Say how many lines of the listing below include the word "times", with no other output.
——————————
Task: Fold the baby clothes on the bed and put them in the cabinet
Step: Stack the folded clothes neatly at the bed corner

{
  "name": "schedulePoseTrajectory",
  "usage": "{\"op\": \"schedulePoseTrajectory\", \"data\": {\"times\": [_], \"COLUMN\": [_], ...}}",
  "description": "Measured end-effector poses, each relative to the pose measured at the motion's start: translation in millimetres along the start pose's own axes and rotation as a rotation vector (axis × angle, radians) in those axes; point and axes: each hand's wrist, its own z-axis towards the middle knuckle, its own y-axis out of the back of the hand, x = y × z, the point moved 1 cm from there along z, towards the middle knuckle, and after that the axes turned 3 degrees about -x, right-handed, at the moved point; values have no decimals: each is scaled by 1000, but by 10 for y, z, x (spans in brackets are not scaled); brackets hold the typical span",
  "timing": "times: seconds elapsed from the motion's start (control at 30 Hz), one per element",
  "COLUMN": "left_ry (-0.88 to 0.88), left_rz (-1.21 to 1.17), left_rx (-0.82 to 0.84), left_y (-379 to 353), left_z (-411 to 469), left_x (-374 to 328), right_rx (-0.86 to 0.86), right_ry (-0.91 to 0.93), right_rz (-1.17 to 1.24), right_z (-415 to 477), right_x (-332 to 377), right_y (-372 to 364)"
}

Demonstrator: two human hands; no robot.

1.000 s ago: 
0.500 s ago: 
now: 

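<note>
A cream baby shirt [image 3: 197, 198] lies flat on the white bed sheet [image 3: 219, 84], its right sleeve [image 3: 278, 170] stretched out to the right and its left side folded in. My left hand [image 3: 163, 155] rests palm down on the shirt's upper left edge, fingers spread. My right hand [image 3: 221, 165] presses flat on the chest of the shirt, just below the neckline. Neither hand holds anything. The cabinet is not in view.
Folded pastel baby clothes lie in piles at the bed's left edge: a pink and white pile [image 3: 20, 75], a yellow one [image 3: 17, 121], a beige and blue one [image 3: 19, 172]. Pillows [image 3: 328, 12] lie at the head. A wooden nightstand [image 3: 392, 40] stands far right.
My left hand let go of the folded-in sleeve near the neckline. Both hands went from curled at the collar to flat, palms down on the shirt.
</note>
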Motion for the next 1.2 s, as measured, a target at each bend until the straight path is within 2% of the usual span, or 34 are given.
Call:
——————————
### Written answer
2